The Brian Head Resort is opening its ski lift so people watch the eclipse from atop the mountain peak of more than 11,000 feet. For $8, visitors will get a ride up the mountain and solar glasses with which to view the eclipse before the sun sets behind the nearby mountains, Char said.
The Fleischmann Planetarium at the University of Nevada, Reno and the Chabot Space and Science Center in Oakland, California, are among those holding viewing parties.
The CapRock Winery in Lubbock, Texas, is inviting people to sit outside on blankets -- glass of wine in hand -- to see the eclipse. Eclipse viewers can also sit among the ancient springs of the Lubbock Lake Landmark at an event hosted by the South Plains Astronomy Club.

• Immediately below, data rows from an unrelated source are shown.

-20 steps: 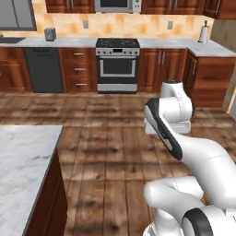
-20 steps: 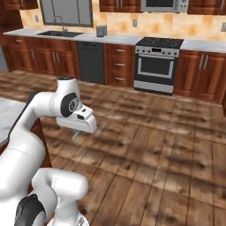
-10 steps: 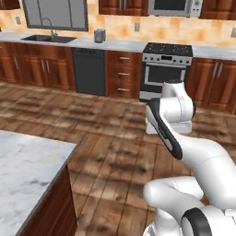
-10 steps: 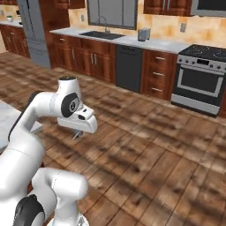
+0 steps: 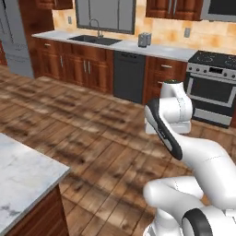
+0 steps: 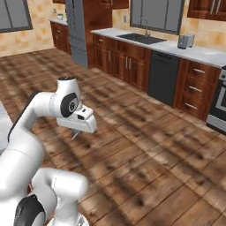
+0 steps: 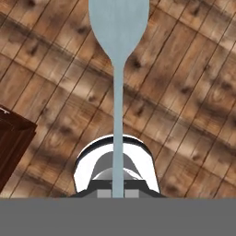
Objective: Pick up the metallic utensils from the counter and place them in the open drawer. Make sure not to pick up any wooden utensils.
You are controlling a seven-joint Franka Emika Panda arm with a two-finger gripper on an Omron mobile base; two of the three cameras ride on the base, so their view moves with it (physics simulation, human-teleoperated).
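Metallic utensil [image 7: 118, 69], all silver-grey, one piece: clenched by the handle end in the jaws, which are closed tight on the thin stem with no gap showing; the stem runs straight out along the hand's axis, the broad rounded head at the far end, so the piece sits centred and, by judgement, is unlikely to swing in carriage. In the right base view a slim sliver [image 6: 75, 133] hangs below the gripper [image 6: 78, 129]. Held above the plank floor [image 7: 184, 92], well clear of it; a carrying posture, judged suited to transit toward the open drawer. Dark reddish-brown wood corner [image 7: 11, 143] at the left of the hand view; whether this is the drawer cannot be told. Counter [image 5: 23, 179]: marble slab, near left, apart from the arm.
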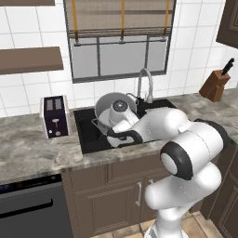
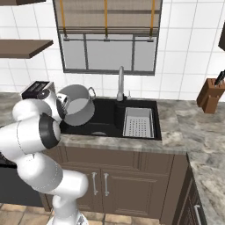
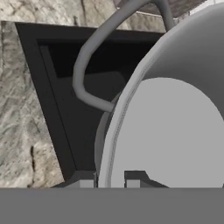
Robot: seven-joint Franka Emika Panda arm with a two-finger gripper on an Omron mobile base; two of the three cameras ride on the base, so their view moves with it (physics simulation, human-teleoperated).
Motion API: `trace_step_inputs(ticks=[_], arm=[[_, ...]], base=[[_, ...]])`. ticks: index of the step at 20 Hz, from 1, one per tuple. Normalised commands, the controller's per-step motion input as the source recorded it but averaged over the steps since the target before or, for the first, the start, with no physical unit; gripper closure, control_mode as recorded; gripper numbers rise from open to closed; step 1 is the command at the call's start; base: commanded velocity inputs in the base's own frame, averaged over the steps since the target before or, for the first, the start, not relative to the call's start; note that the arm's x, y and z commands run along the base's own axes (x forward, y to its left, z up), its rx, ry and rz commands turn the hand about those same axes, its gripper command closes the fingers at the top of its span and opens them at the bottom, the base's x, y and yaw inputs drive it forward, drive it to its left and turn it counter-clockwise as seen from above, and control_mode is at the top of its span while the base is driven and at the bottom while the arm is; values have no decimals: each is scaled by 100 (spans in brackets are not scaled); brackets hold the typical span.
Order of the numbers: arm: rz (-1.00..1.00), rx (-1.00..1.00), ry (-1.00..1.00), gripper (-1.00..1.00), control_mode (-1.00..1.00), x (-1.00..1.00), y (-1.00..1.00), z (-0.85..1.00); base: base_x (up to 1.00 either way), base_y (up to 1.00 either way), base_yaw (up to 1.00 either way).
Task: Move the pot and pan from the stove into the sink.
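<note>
In the hand view I see the fingers [image 3: 87, 178] closed narrowly on the rim of the pot [image 3: 175, 131], one tip on each side of the thin wall, so I am holding the pot by its edge. From the fingers the pot's body extends up and to the right, tilted steeply, with its open mouth and pale inner floor facing the camera. One loop handle [image 3: 94, 65] arches away just beyond the fingers, along the rim.

Directly past and below the fingers lies the sink [image 3: 52, 96]. Its black basin opens under the pot, and the marbled surface [image 3: 17, 109] borders it on the left of this view.

In the left base view the pot [image 1: 111, 108] hangs over the basin [image 1: 86, 130], just in front of the faucet [image 1: 145, 83]. In the right base view the pot [image 2: 78, 105] sits above the left part of the basin [image 2: 105, 116].

I judge the coming move to be a straight descent. The target is below the fingers, with no sideways offset needed. The tilt may make the pot land on its rim first.
</note>
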Motion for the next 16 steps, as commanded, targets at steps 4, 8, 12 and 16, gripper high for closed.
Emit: trace_step_inputs(ticks=[4, 8, 12, 16], arm=[[0, 1, 1, 100, -100, 21, 1, -29], [0, 1, 0, 100, -100, 37, 3, -22], [0, 0, 0, 100, -100, 48, 6, -21], [0, 0, 0, 100, -100, 49, 9, -27]], base=[[0, 0, 0], [0, 0, 0], [0, 0, 0], [0, 0, 0]])
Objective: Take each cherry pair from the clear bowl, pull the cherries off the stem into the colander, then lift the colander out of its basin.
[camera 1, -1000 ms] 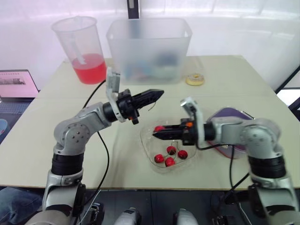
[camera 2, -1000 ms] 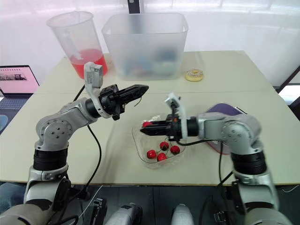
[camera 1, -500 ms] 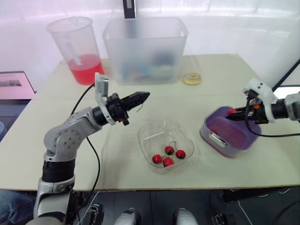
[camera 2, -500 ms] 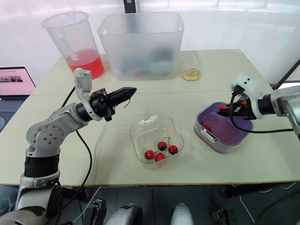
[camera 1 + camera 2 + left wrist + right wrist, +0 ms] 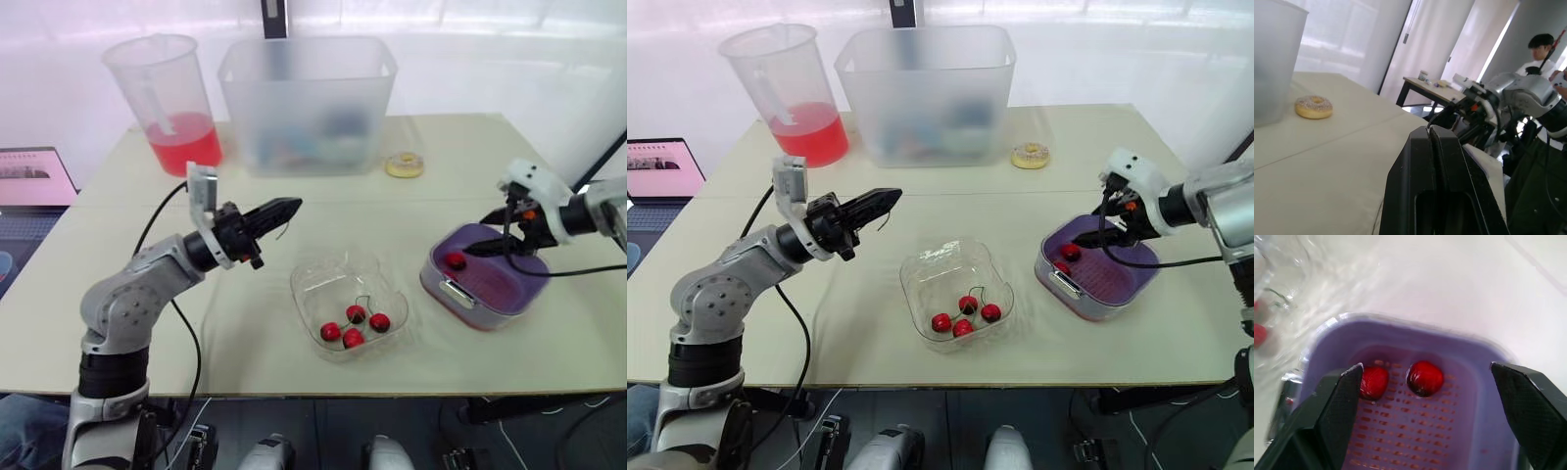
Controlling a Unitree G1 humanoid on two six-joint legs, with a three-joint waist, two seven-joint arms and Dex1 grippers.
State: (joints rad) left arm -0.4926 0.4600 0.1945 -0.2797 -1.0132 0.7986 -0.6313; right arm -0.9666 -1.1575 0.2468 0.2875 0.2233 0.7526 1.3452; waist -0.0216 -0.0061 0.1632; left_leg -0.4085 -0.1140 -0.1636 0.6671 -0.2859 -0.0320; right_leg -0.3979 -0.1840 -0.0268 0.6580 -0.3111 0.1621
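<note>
The purple colander (image 5: 487, 286) sits at the right of the left eye view, low and rounded at its corners, with a pale handle (image 5: 455, 291) on the side turned toward the clear bowl (image 5: 333, 277); I cannot tell its long axis from here. The right gripper (image 5: 474, 251) hangs over it with its tips pointing to the frame's left, and its fingers (image 5: 1340, 396) stand wide apart with nothing between them. The right wrist view adds detail: a perforated floor with two loose cherries (image 5: 1424, 377) lying side by side near one wall, where the left eye view gives a single red spot. The bowl, at bottom centre, holds four cherries (image 5: 354, 326) with their thin stems reaching toward the top of the frame. The left gripper (image 5: 292, 205) points right and slightly up, its fingers pressed together on a bare stem (image 5: 885, 221) that curls from the tip. The left wrist view looks past those fingers to a doughnut (image 5: 1313, 106) and a person (image 5: 1540, 47) at upper right.
</note>
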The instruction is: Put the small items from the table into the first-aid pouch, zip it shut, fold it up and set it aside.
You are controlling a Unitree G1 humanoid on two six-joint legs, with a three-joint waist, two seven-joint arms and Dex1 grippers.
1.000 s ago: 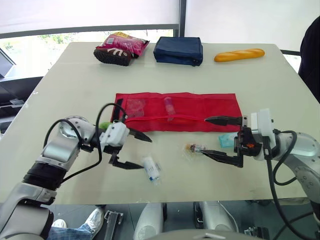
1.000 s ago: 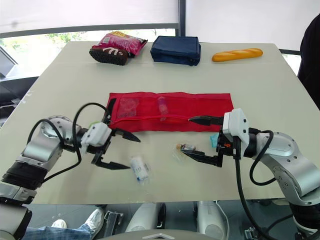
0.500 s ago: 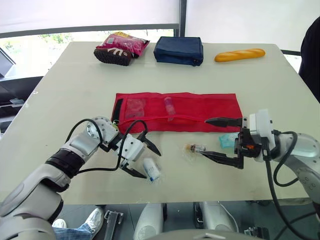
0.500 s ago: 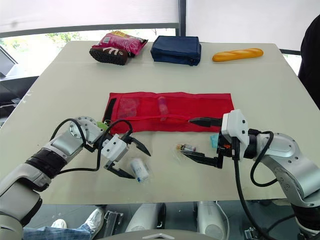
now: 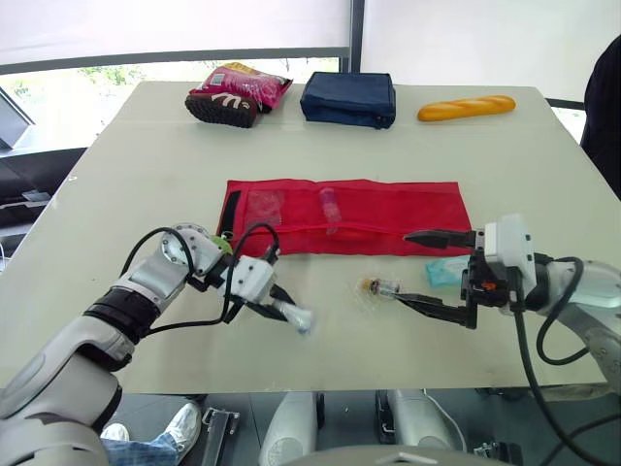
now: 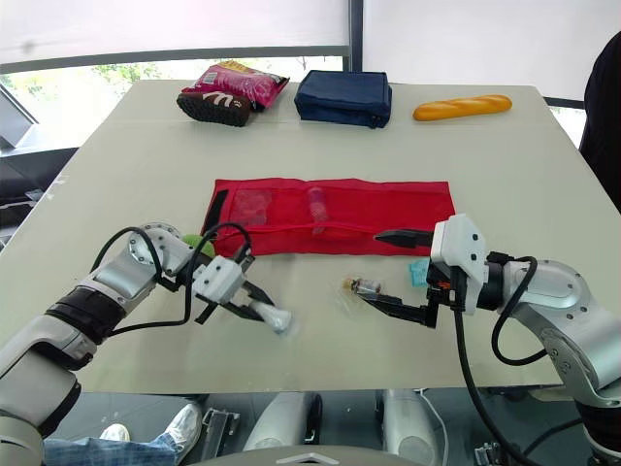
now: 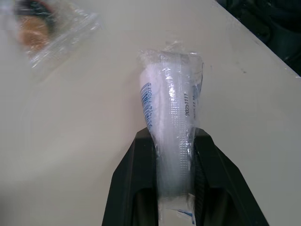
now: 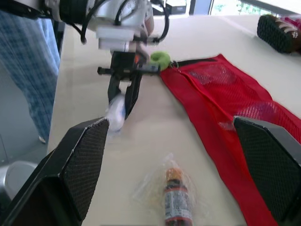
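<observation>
The red mesh first-aid pouch [image 5: 388, 218] lies unfolded across the middle of the table, with a small item inside its mesh. My left gripper [image 5: 282, 309] is in front of the pouch's left end, shut on a white bandage roll [image 7: 171, 103] in clear wrap, which sticks out past the black fingers [image 7: 136, 183]. My right gripper [image 5: 437, 272] stands open near the pouch's right end. A teal packet [image 5: 446, 273] lies between its fingers, and a small wrapped bottle [image 5: 379, 287] lies just left of them.
A green piece [image 6: 195, 243] sits at the pouch's left end. At the far edge lie a snack bag [image 5: 238, 92], a navy pouch [image 5: 347, 98] and a bread loaf [image 5: 466, 107]. A person's dark sleeve [image 5: 606, 107] is at the right edge.
My left arm reached right to the bandage roll and its gripper closed on it; the roll now points along the fingers. The right arm has stayed in place.
</observation>
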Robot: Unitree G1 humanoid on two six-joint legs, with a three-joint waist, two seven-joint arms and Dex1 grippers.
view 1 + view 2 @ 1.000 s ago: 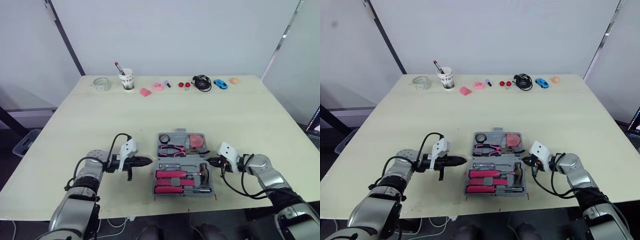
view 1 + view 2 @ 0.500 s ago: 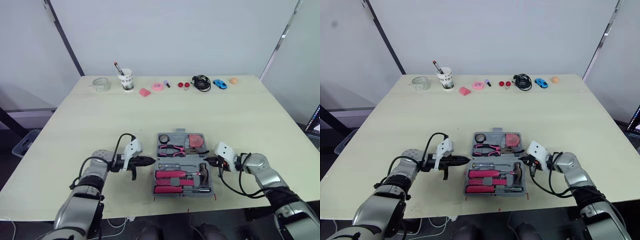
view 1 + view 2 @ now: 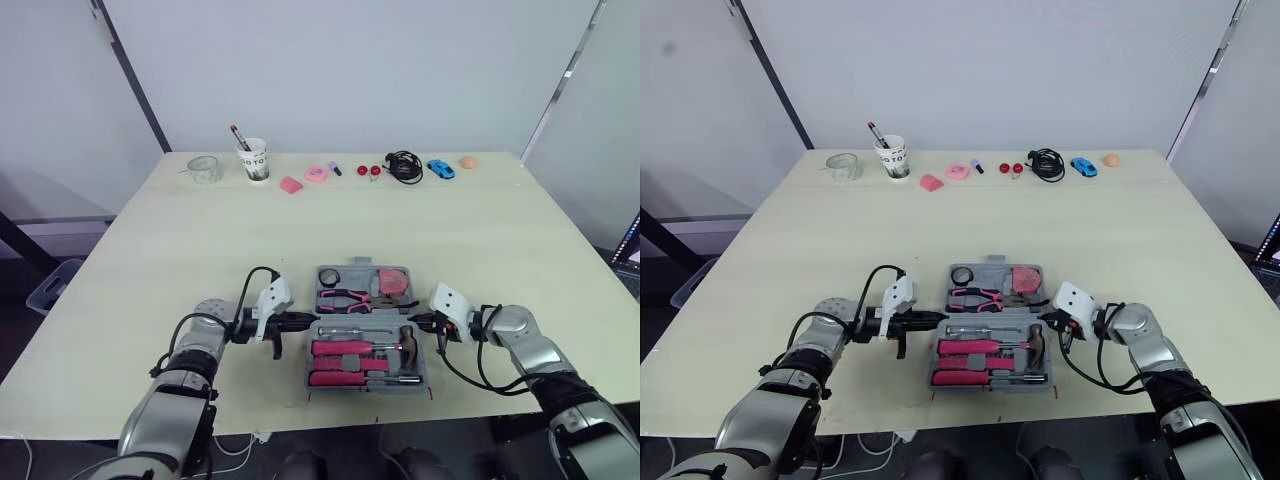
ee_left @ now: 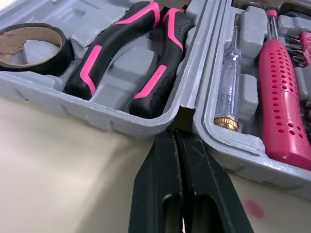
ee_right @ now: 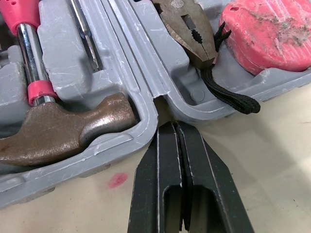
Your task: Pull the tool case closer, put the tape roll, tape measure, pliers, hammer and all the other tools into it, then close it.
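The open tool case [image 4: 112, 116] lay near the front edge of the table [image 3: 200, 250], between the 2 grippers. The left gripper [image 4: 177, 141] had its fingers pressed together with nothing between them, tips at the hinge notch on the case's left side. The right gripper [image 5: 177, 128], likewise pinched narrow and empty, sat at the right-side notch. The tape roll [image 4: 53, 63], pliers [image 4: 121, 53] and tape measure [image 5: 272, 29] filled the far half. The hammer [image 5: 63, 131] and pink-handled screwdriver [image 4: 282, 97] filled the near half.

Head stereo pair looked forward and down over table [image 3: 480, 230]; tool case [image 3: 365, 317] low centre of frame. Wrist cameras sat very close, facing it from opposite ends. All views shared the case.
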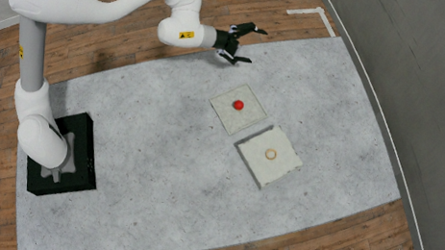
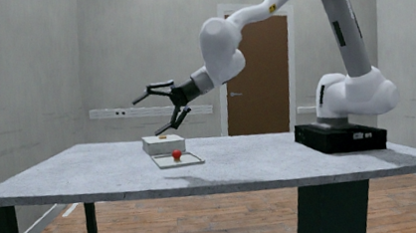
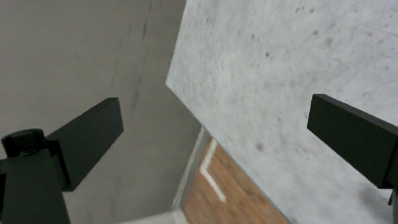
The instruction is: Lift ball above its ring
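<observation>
A small red ball (image 1: 238,105) sits on a thin pale tile (image 1: 236,110) near the middle of the grey table; it also shows in the exterior view (image 2: 176,153). I cannot make out a ring under it. My gripper (image 1: 253,46) (image 2: 151,112) is open and empty, held high in the air beyond the ball near the table's far edge. In the wrist view its two black fingers frame the table's edge and the floor; the ball is not in that view.
A thicker pale block (image 1: 269,155) with a small tan ring (image 1: 270,153) on top stands beside the ball's tile. The arm's black base (image 1: 62,154) sits on the table's left side. A wall runs along the right.
</observation>
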You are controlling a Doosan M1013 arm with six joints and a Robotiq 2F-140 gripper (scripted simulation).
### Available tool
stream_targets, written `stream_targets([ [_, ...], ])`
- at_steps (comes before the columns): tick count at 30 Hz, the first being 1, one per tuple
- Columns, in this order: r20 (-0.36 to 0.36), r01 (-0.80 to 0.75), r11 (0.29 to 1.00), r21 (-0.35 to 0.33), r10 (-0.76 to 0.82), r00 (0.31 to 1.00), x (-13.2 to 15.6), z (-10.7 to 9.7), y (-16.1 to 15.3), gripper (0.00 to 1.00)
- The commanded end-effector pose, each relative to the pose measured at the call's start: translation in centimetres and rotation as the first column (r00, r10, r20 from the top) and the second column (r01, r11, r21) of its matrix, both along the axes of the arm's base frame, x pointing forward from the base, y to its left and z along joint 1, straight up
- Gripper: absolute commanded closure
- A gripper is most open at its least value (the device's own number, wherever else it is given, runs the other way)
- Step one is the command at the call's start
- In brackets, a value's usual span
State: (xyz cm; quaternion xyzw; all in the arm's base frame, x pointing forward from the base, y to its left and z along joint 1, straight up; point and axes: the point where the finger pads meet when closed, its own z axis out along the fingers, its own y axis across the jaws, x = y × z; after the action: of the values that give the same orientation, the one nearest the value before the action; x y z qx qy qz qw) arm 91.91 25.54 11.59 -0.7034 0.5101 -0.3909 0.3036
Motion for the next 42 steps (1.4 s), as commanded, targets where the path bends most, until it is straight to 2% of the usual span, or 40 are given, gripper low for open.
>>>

Professors, staff, students and amateur astronomers plan to gather at New Mexico Tech's Magdalena Ridge Observatory, where several telescopes made for solar viewing will be used, said physics student Curtis Warren.
"I'm very excited about the event," he told CNN. "MRO sits on top of South Baldy Mountain, at about 10,000 feet. I've never before seen an annular eclipse so I'm not really sure what exactly to expect, though my guess is that it will be quite spectacular."
The whole eclipse will last for a couple of hours as the moon passes in front of the sun, creating a partial eclipse. The actual annular portion, in which the sun appears as a thin ring, will be about four minutes long, Newmark said.
More than 80% of the sun will be blocked out during the apex, he said. Outside of the eclipse's narrow path of less than 200 feet, people will be able to see only a partial eclipse.
"This will cause less change in the daylight than you might think," said Alan MacRobert, a senior editor at Sky & Telescope magazine. "Moderately thin clouds would dim the sunlight more. And if you're where the eclipse is only partial, the dimming will be less."
Newmark said people should not peer up at the sky to view the solar event without special viewing equipment. Viewing the sun with the naked eye can cause blindness.
Eclipse glasses, welder's goggles or an astronomer's filter made for sun viewing are recommended if people want to look skyward.
Another way to view the eclipse is by using binoculars and telescopes to project an image of it on the ground, Newmark said. Point the binoculars or telescopes at the sun without looking through the lenses and aim the other end onto a piece of paper or cardboard.
In northern Utah, "ecliptomaniacs" are planning to travel south to view the event, said the Salt Lake Astronomical Society's Patrick Wiggins. He is planning to lead his own contingent to the Cedar City area.
He said astronomy club members "realize they could either drive four hours to see the eclipse or wait 11 years for the next one."
Wiggins said he always looks forward to seeing people's reactions to an eclipse.
"You get everything from stoic, staring into the sky ... to people breaking down and crying, they're just so moved," he said.